▶ **What is required**: Every line of the material below should be repeated exactly.

▶ **Source material**:
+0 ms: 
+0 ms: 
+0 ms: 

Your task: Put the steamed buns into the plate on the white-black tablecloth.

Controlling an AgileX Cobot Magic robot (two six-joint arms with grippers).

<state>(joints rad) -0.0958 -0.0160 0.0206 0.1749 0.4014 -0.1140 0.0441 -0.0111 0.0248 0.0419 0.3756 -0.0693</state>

▶ **Completed task**:
+0 ms: 
+0 ms: 
+0 ms: 

Your task: Put the steamed buns into the plate on the white-black tablecloth.

Controlling an AgileX Cobot Magic robot (two six-joint arms with grippers).

<state>(joints rad) -0.0958 -0.0160 0.0206 0.1749 0.4014 -0.1140 0.0441 -0.0111 0.0248 0.0419 0.3756 -0.0693</state>

The answer was written out completely.